11.2 The African American Struggle for Equality
LEARNING OBJECTIVES
By the end of this section, you will be able to:
- Identify key events in the history of African American civil rights
- Explain how the courts, Congress, and the executive branch supported the civil rights movement
- Describe the role of grassroots efforts in the civil rights movement
Many groups in U.S. history have sought recognition as equal citizens. Although each group’s efforts have been notable and important, arguably the greatest, longest, and most violent struggle remains that of African Americans, whose dehumanization was even written into the text of the Constitution in the clause counting them as three fifths of a person. Their fight for freedom and equality provided the legal and moral foundation for others who sought recognition of their equality later on.
SLAVERY AND THE CIVIL WAR
In the Declaration of Independence, Thomas Jefferson made the radical statement that “all men are created equal” and “are endowed by their Creator with certain unalienable Rights, that among these are Life, Liberty and the pursuit of Happiness.” Yet, like other wealthy landowners of his time, Jefferson also owned dozens of other human beings as his personal property. He recognized this contradiction, personally considered the institution of slavery to be a “hideous blot” on the nation, and agreed to free those he held in bondage upon his death.13 However, to forge a political union that would stand the test of time, he and the other founders—and later the framers of the Constitution—chose not to address the issue in any definitive way. Political support for abolition was very much a minority stance in the United States at the time, although after the Revolution many of the northern states followed the European example of fifty years prior in abolishing slavery.14
As the new United States expanded westward, however, the issue of slavery became harder to ignore and ignited much controversy. The spread of slavery into the West seemed inevitable following the Supreme Court’s 1857 ruling in the case Dred Scott v. Sandford.16 The justices rejected Scott’s argument that though he had been born into slavery, his time spent in free states and territories where slavery had been banned by the federal government had made him a free man. In fact, the Court’s majority stated that Scott had no legal right to sue for his freedom at all because Black people (whether free or enslaved) were not, and could not become, U.S. citizens. Thus, Scott lacked the standing to even appear before the court. The Court also held that Congress lacked the power to decide whether slavery would be permitted in a territory that had been acquired after the Constitution was ratified. This decision had the effect of prohibiting the federal government from passing any laws that would limit the expansion of slavery into any part of the West. Ultimately, of course, the issue was decided by the Civil War (1861–1865).

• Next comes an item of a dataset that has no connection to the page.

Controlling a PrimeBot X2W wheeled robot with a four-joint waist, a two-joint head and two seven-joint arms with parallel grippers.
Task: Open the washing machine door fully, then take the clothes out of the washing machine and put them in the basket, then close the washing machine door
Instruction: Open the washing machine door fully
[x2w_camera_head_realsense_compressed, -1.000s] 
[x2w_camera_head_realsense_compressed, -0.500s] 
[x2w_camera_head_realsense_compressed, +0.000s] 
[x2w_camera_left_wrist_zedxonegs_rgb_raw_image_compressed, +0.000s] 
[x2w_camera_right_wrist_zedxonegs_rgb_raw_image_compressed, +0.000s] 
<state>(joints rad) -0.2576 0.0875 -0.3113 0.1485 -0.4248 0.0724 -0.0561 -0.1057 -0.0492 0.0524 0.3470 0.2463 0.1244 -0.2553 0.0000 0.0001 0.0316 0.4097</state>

At the end of the Civil War, the South entered a period called Reconstruction (1865–1877) during which state governments were reorganized before the rebellious states were allowed to be readmitted to the Union. As part of this process, the Republican Party pushed for a permanent end to slavery. A constitutional amendment to this effect was passed by the House of Representatives in January of 1865, after having already been approved by the Senate in April of 1864, and it was ratified in December of 1865 as the Thirteenth Amendment. The amendment’s first section states, “Neither slavery nor involuntary servitude, except as a punishment for crime whereof the party shall have been duly convicted, shall exist within the United States, or any place subject to their jurisdiction.” In effect, this amendment outlawed slavery in the United States.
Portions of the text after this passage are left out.